**The problem**
Lines from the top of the entries through the line that has "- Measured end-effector" must be duplicated exactly, and no others.

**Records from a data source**
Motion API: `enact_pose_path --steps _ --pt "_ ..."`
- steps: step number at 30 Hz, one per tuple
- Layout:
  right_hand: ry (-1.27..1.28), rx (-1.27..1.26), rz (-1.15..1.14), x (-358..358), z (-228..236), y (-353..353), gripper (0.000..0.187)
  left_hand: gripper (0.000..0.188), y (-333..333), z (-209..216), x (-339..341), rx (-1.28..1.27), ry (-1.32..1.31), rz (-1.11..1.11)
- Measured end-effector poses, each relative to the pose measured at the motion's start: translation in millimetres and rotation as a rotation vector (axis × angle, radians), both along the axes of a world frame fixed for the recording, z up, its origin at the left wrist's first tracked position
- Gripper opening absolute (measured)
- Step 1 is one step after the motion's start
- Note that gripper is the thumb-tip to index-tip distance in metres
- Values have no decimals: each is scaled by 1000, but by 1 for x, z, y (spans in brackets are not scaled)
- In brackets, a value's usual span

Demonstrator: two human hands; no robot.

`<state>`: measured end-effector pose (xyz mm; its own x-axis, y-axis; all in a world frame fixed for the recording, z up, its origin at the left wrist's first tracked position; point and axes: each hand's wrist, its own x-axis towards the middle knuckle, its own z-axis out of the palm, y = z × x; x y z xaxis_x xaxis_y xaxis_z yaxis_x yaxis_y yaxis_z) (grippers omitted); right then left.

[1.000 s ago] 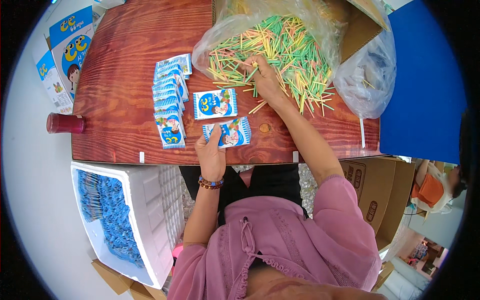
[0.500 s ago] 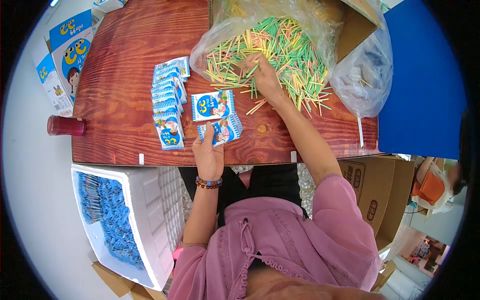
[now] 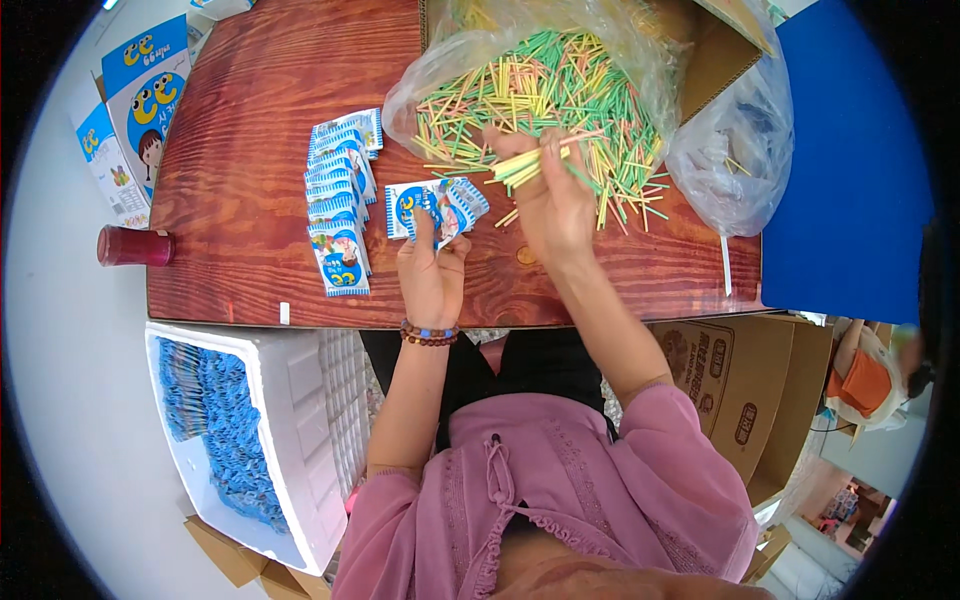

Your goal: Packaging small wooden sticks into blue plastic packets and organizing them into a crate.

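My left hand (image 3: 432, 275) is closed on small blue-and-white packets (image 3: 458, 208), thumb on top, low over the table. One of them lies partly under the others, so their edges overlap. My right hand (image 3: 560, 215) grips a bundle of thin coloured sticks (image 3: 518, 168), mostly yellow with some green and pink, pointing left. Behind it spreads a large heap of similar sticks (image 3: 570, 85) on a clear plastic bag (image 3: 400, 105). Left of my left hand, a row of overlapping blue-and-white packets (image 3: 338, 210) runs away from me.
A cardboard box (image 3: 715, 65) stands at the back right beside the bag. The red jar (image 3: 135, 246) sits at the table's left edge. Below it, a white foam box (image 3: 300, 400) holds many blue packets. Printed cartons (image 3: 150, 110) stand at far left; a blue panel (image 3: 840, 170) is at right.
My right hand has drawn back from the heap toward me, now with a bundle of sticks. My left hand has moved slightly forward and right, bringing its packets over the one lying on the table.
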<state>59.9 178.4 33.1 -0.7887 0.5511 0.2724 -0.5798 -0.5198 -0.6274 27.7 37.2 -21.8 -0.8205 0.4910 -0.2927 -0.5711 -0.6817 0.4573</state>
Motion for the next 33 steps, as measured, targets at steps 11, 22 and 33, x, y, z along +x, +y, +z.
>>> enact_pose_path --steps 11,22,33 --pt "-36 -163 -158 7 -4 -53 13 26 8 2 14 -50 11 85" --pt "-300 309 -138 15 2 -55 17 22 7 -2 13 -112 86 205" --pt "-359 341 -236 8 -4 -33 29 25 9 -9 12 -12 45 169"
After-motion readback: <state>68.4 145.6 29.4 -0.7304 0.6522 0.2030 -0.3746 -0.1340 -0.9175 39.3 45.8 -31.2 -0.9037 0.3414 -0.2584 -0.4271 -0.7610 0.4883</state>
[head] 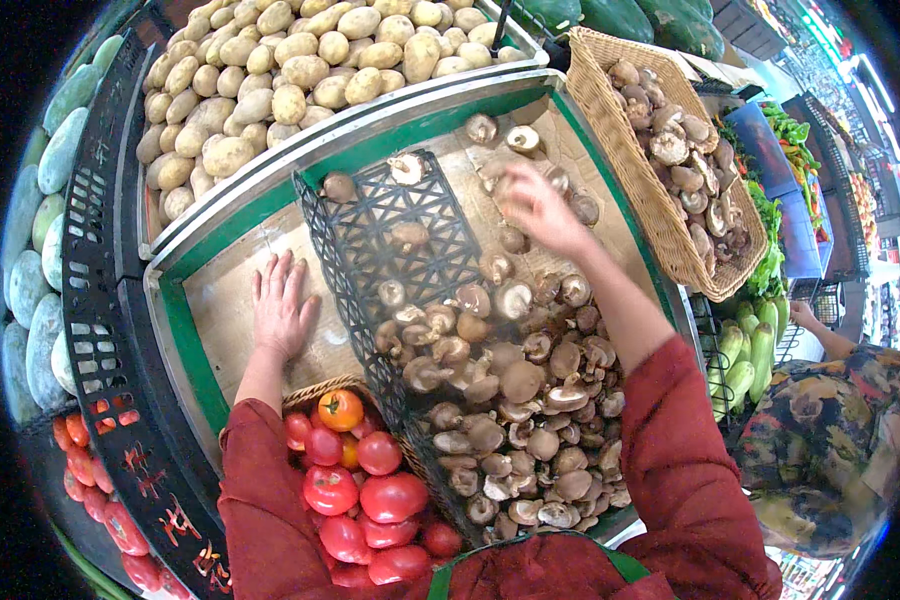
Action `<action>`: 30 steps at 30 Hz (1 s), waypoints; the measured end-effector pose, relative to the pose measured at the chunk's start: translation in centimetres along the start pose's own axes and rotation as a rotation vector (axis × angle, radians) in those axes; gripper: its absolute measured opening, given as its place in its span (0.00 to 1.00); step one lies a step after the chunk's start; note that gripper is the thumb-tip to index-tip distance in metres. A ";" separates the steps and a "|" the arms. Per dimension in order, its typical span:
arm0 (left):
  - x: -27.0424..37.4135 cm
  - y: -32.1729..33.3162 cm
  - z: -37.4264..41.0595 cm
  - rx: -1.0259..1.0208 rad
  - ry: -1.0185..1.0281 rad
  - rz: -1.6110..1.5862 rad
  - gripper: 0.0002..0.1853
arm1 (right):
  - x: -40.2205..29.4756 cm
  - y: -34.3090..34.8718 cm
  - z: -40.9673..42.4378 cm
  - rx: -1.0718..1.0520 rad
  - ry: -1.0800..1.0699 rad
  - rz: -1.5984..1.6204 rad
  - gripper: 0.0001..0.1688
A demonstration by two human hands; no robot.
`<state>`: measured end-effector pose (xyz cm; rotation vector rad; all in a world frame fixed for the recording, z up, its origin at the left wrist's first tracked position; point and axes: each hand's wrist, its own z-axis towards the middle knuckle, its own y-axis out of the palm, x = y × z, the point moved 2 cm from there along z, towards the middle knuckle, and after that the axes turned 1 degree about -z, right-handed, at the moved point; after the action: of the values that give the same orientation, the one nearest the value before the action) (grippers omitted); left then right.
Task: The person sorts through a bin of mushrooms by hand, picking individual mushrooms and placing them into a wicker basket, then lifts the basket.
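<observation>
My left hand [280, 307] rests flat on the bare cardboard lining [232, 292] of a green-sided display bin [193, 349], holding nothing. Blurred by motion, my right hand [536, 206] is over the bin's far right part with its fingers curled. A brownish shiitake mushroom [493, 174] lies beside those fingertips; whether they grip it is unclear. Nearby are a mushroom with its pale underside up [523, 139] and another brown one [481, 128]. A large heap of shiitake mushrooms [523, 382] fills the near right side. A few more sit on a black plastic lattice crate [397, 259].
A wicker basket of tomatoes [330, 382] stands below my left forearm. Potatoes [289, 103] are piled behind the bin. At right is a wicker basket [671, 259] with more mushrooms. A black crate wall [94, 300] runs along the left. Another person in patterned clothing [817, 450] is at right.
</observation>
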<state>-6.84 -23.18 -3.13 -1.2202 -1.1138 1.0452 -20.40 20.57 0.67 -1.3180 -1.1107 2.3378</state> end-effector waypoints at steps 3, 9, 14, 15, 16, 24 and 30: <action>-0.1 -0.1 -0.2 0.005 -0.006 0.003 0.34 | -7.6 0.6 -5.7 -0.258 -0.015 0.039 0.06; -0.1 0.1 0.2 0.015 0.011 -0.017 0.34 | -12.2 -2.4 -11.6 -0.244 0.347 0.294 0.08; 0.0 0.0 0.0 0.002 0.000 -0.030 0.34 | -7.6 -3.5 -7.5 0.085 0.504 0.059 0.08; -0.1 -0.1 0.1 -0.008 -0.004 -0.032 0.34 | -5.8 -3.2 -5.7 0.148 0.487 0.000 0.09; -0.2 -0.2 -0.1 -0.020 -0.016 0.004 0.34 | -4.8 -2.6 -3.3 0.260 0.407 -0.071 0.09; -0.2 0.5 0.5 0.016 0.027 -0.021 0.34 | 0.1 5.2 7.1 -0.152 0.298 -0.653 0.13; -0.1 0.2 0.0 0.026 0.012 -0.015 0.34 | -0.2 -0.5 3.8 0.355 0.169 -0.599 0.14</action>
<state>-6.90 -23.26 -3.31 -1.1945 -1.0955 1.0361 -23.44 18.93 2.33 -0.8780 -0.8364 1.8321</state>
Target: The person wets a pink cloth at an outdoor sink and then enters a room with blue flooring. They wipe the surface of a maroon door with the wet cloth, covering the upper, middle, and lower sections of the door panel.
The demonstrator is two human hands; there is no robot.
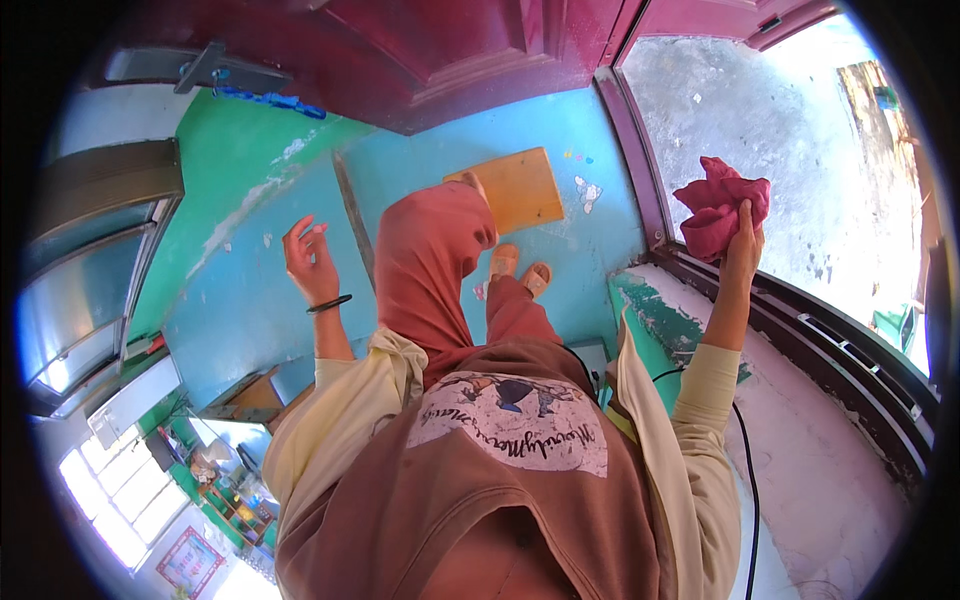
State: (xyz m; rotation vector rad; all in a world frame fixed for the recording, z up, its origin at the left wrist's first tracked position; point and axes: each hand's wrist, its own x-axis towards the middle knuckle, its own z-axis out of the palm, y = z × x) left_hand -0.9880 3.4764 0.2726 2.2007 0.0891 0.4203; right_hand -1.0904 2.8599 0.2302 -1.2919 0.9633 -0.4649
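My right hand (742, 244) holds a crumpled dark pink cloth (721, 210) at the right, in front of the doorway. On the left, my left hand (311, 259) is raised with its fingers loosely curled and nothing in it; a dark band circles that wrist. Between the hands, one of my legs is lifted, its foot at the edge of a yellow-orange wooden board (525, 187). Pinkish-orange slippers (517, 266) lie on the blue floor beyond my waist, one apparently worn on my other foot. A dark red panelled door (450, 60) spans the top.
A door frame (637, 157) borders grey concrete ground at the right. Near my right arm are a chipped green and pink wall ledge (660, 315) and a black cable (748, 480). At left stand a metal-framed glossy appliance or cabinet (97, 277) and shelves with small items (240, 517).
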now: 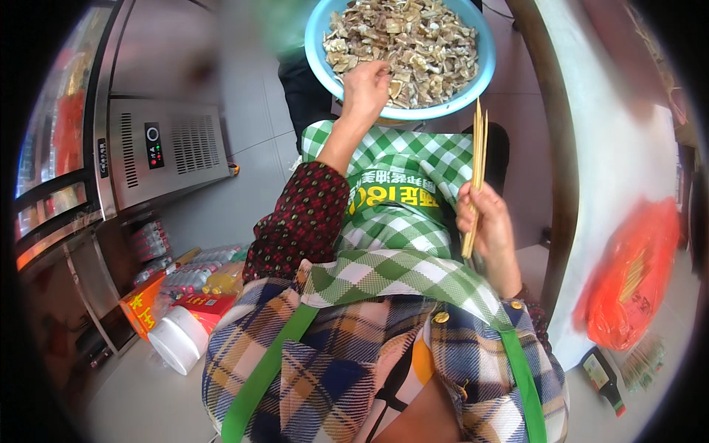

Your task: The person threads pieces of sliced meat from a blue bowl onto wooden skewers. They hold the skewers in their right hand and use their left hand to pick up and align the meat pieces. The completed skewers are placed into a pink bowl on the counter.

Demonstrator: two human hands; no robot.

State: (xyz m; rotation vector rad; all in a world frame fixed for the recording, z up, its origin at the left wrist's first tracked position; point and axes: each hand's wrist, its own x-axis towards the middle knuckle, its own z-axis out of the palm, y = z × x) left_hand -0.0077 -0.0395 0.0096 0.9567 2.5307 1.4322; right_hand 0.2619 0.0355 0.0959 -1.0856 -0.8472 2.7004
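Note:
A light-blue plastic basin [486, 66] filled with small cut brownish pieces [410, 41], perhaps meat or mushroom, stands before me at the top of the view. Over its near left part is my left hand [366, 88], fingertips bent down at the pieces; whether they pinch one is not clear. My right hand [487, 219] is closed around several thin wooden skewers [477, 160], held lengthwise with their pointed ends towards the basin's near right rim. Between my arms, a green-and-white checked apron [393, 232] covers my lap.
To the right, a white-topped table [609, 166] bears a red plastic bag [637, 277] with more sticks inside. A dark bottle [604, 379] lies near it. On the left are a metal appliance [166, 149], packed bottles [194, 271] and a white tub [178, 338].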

**Response to the task**
Motion API: `enact_pose_path --steps _ --pt "_ ..."`
- steps: step number at 30 Hz, one per tuple
- Layout:
  right_hand: ry (-1.27..1.28), rx (-1.27..1.26), rz (-1.15..1.14), x (-358..358), z (-228..236), y (-353..353), gripper (0.000..0.187)
  left_hand: gripper (0.000..0.188), y (-333..333), z (-209..216), x (-339..341), rx (-1.28..1.27), ry (-1.32..1.31), rz (-1.11..1.11)
- Measured end-effector poses, each relative to the pose measured at the motion's start: translation in millimetres and rotation as a rotation vector (axis × angle, radians), both along the axes of a world frame fixed for the recording, z up, its origin at the left wrist's first tracked position

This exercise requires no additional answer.